**WHAT IS EXPECTED**
If pictures are present, leave them out, and copy the data word for word.
• • •
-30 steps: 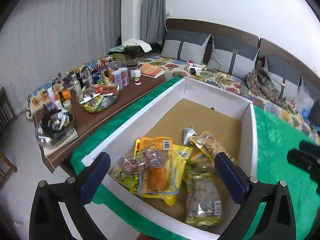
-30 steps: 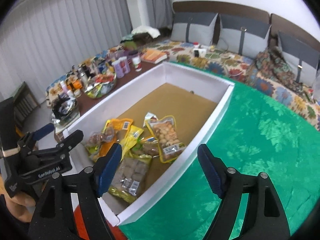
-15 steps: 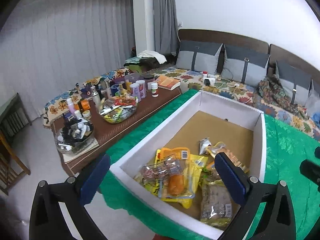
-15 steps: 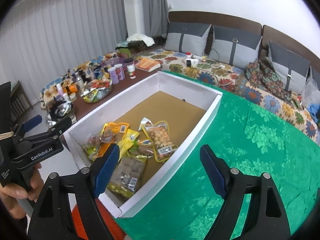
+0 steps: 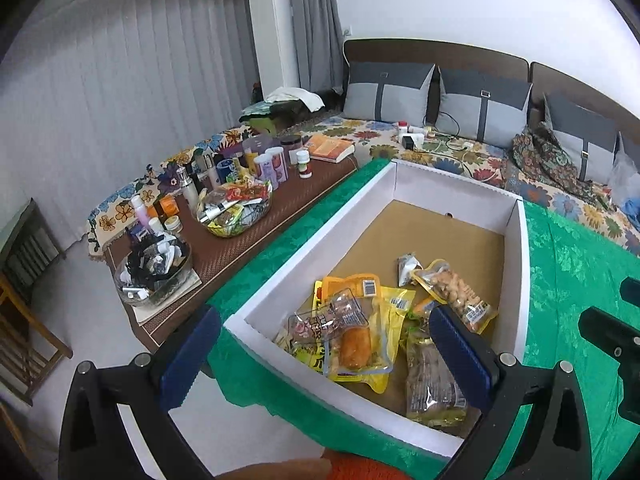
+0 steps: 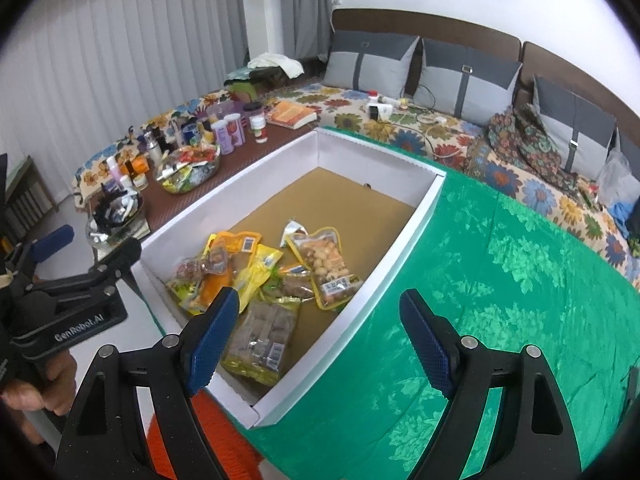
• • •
**RESPONSE AREA**
-30 steps: 
-30 steps: 
-15 steps: 
-15 steps: 
+0 steps: 
+0 steps: 

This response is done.